Kids Help Phone
- Formation: May 16, 1989
- Type: NGO
- Registration no.: 13000 5846 RR0001
- Legal status: Charitable organization
- Purpose: Youth mental health support
- Location: Canada;
- President & CEO: Rebecca Shields
- Board of directors: Tracy Sandler (Chair)
- Revenue: $20,729,995 (2019)
- Expenses: $20,423,655 (2019)
- Volunteers: 1,000+ (2020)
- Website: kidshelpphone.ca

= Kids Help Phone =

Canadian youth mental health support service

Kids Help Phone (Jeunesse, J’écoute) is a Canadian charitable organization that provides online and telephone counselling and volunteer-led, text-based support in English and French to youth across Canada. Kids Help Phone also provides information on how to access community support services for youth.

== Organization and activities ==
Kids Help Phone was launched in 1989 and its website was launched in 1996.

The organization expanded its mandate in 2002 from providing counselling to more types of support, including bullying and abuse.

Kids Help Phone provides free and confidential mental health support to Canadian youth. Services were originally telephone based with the more recent provision of text message and internet based text message support. In 2016, Kids Help Line launched BroTalk website and internet based chat services to address the specific mental health needs of young men.

In June 2022, the Canadian government announced a contribution agreement with Kids Help Phone to provide counselling services for young Afghan and Ukrainian refugees in the languages of Dari, Pashto, Ukrainian and Russian.
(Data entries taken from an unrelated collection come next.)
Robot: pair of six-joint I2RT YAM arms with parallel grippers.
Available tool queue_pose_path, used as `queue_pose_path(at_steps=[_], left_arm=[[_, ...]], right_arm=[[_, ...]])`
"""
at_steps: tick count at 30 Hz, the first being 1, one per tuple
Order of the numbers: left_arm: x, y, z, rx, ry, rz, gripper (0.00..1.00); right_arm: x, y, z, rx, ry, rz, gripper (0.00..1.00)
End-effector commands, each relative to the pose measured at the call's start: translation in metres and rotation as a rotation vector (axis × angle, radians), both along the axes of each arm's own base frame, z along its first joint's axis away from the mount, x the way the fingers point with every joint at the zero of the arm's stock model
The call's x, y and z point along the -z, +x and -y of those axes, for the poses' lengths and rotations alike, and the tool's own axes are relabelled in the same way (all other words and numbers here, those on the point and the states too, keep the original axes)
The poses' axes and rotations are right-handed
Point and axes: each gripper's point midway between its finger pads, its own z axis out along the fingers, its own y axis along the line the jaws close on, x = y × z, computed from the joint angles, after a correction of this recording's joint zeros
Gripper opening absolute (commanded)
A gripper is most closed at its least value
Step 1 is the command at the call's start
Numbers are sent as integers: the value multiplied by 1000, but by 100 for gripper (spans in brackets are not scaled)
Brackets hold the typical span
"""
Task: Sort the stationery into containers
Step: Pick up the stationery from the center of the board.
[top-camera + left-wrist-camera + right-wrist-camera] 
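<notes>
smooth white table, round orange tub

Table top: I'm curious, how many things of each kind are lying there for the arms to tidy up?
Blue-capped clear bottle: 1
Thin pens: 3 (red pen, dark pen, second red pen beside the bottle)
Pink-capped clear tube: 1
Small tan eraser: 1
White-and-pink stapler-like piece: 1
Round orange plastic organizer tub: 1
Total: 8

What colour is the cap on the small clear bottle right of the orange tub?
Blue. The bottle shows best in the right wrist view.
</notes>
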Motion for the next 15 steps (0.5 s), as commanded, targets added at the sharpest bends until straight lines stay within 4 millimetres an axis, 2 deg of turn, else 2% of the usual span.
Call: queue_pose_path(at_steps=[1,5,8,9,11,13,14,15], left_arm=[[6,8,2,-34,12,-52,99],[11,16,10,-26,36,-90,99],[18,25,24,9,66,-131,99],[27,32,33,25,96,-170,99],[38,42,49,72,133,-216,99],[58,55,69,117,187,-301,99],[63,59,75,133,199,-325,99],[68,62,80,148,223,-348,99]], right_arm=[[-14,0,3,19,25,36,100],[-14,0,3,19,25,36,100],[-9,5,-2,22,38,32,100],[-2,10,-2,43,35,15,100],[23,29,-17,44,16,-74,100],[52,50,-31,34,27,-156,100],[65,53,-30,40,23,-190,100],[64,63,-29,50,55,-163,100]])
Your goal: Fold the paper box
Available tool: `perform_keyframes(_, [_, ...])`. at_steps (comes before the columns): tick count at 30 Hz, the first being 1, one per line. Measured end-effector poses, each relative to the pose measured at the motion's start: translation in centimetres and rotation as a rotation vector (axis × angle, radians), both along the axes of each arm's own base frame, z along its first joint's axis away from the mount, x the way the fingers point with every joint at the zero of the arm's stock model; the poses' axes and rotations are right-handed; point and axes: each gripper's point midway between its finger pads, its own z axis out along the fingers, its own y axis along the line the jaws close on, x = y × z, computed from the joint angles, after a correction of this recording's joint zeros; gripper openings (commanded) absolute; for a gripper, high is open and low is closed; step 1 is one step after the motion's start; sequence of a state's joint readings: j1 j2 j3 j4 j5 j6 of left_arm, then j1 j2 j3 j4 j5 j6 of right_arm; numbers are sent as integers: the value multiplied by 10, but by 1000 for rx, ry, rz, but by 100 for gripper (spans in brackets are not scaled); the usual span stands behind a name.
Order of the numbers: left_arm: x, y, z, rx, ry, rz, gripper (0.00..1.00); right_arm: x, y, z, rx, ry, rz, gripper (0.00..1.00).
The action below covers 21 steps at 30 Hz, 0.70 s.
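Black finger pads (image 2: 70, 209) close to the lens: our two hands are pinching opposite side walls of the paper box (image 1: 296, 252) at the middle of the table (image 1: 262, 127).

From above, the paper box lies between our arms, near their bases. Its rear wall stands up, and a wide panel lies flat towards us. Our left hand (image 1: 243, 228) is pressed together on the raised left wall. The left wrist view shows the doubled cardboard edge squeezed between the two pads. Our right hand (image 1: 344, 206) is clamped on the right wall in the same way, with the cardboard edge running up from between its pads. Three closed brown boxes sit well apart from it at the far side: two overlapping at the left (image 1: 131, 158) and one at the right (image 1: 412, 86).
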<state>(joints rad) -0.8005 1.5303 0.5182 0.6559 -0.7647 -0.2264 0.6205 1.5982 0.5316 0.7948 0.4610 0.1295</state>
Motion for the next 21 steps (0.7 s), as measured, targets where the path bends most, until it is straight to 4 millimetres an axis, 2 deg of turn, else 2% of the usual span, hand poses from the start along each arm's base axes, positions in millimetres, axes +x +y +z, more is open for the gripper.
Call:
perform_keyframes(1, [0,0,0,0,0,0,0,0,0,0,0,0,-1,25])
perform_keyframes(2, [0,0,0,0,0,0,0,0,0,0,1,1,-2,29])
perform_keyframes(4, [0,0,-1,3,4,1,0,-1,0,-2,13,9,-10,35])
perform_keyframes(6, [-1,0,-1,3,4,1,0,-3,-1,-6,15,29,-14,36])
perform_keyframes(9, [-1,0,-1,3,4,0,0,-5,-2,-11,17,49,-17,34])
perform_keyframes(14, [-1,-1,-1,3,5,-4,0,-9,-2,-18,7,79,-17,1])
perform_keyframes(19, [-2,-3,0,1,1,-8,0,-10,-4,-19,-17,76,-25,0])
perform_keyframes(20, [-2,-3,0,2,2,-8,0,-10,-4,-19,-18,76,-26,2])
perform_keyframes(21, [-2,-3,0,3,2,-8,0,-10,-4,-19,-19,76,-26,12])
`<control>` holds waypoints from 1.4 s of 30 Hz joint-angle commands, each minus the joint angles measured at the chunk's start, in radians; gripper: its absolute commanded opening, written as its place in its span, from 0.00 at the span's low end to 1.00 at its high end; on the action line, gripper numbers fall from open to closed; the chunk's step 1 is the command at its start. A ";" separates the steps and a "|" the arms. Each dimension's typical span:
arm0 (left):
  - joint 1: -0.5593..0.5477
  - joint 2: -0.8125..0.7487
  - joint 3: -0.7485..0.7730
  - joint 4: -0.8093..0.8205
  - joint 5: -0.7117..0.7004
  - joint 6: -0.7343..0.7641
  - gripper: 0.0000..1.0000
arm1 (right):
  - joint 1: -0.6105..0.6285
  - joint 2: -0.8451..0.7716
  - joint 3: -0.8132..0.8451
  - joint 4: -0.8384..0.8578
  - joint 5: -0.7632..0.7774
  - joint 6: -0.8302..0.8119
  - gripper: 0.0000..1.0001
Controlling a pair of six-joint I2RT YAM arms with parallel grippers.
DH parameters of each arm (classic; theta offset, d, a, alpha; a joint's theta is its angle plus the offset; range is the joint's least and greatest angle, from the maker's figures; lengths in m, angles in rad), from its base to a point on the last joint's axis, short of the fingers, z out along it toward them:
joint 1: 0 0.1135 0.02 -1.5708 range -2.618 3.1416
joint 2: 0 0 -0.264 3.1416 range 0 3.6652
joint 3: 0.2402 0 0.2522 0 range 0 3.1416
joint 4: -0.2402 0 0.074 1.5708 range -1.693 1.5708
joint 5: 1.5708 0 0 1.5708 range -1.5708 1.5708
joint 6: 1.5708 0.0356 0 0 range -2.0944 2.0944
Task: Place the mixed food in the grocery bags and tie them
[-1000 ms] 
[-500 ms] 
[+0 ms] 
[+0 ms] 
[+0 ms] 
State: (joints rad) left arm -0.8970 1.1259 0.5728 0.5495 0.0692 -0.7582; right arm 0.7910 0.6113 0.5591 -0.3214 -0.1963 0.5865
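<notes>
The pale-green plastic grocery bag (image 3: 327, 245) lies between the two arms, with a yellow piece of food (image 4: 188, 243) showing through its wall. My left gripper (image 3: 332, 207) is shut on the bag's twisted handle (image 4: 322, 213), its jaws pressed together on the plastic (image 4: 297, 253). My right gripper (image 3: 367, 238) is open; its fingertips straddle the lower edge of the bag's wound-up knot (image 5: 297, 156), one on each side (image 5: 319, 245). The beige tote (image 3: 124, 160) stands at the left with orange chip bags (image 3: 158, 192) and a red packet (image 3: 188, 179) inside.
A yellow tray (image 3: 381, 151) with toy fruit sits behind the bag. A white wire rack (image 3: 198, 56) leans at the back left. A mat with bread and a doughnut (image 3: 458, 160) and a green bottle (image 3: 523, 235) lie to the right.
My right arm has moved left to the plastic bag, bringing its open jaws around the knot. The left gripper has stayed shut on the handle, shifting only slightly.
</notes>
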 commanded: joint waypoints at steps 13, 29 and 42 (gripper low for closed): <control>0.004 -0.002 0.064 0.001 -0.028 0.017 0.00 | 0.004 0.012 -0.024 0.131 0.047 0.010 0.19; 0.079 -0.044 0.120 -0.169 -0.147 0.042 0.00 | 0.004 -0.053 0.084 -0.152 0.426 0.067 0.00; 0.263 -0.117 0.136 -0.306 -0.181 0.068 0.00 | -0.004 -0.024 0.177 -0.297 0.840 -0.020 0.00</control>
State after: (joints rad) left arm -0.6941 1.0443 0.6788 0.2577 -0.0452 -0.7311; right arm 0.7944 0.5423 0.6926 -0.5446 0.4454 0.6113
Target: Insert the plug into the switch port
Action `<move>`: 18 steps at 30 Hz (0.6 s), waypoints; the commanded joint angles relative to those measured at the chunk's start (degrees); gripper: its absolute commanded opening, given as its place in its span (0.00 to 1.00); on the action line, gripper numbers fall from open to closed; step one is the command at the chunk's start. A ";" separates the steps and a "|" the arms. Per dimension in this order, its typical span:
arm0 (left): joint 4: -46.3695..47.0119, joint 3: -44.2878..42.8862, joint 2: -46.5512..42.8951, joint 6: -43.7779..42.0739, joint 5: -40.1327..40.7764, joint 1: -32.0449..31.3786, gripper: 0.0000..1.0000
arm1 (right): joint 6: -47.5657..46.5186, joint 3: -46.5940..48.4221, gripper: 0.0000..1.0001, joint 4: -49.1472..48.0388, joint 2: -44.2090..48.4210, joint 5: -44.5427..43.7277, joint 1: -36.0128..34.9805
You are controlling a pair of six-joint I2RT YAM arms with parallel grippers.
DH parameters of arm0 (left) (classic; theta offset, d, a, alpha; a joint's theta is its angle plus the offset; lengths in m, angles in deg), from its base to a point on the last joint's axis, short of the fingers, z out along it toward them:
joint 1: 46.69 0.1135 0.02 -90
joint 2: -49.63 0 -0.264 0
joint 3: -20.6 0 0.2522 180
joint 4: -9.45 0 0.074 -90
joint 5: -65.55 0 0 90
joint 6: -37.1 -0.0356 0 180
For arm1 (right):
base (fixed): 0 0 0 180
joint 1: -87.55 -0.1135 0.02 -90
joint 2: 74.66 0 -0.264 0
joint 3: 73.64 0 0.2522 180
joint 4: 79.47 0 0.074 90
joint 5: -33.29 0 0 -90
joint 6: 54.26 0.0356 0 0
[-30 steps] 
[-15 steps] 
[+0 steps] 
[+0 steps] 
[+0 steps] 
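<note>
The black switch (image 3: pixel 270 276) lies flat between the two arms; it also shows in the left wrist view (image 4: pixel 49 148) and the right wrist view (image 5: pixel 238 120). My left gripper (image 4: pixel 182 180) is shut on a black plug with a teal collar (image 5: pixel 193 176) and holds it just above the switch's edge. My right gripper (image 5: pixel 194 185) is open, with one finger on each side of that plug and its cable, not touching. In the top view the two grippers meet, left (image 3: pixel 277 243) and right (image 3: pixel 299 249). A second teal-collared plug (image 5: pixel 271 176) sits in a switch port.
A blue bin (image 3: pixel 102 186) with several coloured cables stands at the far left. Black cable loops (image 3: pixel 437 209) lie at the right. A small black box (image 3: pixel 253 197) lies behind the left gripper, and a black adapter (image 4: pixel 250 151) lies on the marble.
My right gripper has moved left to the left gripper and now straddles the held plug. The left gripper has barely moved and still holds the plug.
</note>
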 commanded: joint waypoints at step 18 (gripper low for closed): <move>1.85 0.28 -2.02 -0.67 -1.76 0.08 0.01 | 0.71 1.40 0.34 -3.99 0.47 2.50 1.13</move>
The government indicated it will also provide contributions that will allow Kids Help Phone to hire interpreters in 100 languages by 2025. In 2019, Kids Help Phone began to offer outreach services in Arabic and Mandarin.

The organization's 2023 Feel Out Loud campaign to promote youth mental health was supported by an all-star supergroup recording of Serena Ryder's single "What I Wouldn't Do".

In 2025, Kids Help Phone announced the formation of the KHP Foundation, separating the organization's fundraising and donation and support and counseling services.

==See also==
- ChildLine - a similar service in the U.K. and Botswana.
- Kids Helpline - a similar service in Australia.